Graduate Study in PSCI at Brown University

GRADUATE STUDY IN POLITICAL SCIENCE AT BROWN UNIVERSITY

Brown’s Department of Political Science offers exceptional resources for

the advanced study of politics across a wide range of areas. Committed

to excellence in scholarship, to methodological diversity, and to

interdisciplinarity, the department is a stimulating intellectual

community situated on a vibrant university campus. Our students benefit

from the opportunity to work closely with prominent scholars in the

field, and they enjoy access to first-rate libraries, a variety of

related centers and research institutes, and wide-ranging support for

their own research – from methods workshops to fieldwork to conference

travel. The community of graduate students, postdoctoral fellows,

visiting scholars, and faculty members in political science is a close

and collegial one; and our graduate students are among the happiest you

will find anywhere. We offer all our graduate students five years of

guaranteed funding, with a current stipend of $19,000 annually, and

provide extensive support for professional development, including

workshops on topics such as publishing, grant-writing, conference

participation, and the job market. Our job placement record is a strong

one, with graduates since 2003 taking faculty positions at institutions

such as American University, Bucknell, Clemson, CUNY, Dickinson,

Dartmouth, SUNY, Clark, Beloit, Lake Forest, Rutgers, Trinity, and

others. What follows is a brief description of research strengths at

Brown in each of the four subfields.

The comparative politics subfield has particular strengths in the

political economy of development; ethnic identity and conflict; the

politics of social welfare; regimes and regime change; and qualitative

methods. Our faculty are engaged in broadly-comparative as well as

regionally-focused research, including South Asia, Latin America, the

Mid-East and North Africa, and the Post-Soviet region.  Resources for

graduate students include Brown’s Watson Institute for International

Studies, which hosts the Colloquium on Comparative Research lecture

series and provides interdisciplinary training opportunities through the

Graduate Program in Development; the Post-Communist Politics and

Economics Workshop; and the Seminar on South Asian Politics, both

co-sponsored with other Boston-area universities.

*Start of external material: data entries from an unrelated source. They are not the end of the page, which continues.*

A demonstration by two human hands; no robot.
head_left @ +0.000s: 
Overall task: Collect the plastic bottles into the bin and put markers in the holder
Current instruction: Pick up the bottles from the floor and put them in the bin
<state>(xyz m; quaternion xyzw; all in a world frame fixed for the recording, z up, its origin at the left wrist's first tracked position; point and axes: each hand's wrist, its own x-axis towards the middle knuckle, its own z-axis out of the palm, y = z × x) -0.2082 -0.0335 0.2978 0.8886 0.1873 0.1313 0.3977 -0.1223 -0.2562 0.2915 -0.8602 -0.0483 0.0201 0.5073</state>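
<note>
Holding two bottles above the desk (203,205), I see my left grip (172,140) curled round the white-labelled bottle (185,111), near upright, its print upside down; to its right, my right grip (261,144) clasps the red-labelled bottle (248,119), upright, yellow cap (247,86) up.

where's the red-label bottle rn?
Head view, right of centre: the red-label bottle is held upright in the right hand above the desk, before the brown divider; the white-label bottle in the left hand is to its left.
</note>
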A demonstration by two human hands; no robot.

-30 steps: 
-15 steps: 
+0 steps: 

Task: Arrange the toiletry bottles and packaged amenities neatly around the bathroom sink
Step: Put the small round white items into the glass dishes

The American Politics subfield at Brown provides graduate students with

opportunities to learn from and work with eminent scholars in a wide

range of specialties, including minority and urban politics, American

political development, legislative politics and institutional public

policy. Brown faculty and students enjoy ties with Brown’s Urban Studies

Program, Taubman Center for Public Policy, and Education Department.

Building on these ties, Political Science faculty and students have

become national leaders in the study of American political institutions,

race, health policy and education policy.

The subfield of International Relations has traditionally been divided

into areas such as international security, international organization,

and international political economy. While offering expertise in each of

these areas, the IR group at Brown seeks to emphasize how the study of

‘the international’ in a post-cold war, globalized environment

necessarily exhausts such categories and invites linkages across other

fields such as comparative politics, political theory, political

psychology, and political economy. As such, faculty structure their

research and teaching thematically, offering graduate courses in areas

such as money and finance; continuity and change in international

orders, post-Cold War conflict, and International Relations theory.

The political theory subfield is especially strong in the areas of

democratic and liberal theory. Faculty research interests include

justice and difference; the foundations of democratic authority and the

meaning of rights; democracy and political economy; public deliberation

and the emotions; political theory and the law; the theory and practices

of freedom; American political thought; civic engagement and the

public/private divide; and international political theory. We approach

these topics both analytically and through the history of political

thought. Graduate students work closely with department faculty as well

as with associated faculty in departments that include Philosophy and

Religious Studies. They also benefit from engagement with the

postdoctoral fellows in the Political Theory Project at Brown and from

the Political Philosophy Workshop, which brings together department

faculty members, graduate students, postdocs, and prominent scholars in

the field discuss work in progress. Our students have an unusually

prominent role in the intellectual life of the political theory

community here.

In addition to the strengths found within each of the four subfields,

the department as a whole has cross-cutting strengths in

interdisciplinary areas that cross between the subfields, such as

ethnicity and politics; political economy; the politics of race and

gender; political psychology; world politics; political

development/political history; mass politics in democracies; public

policy and administration; urban politics; and politics and the law.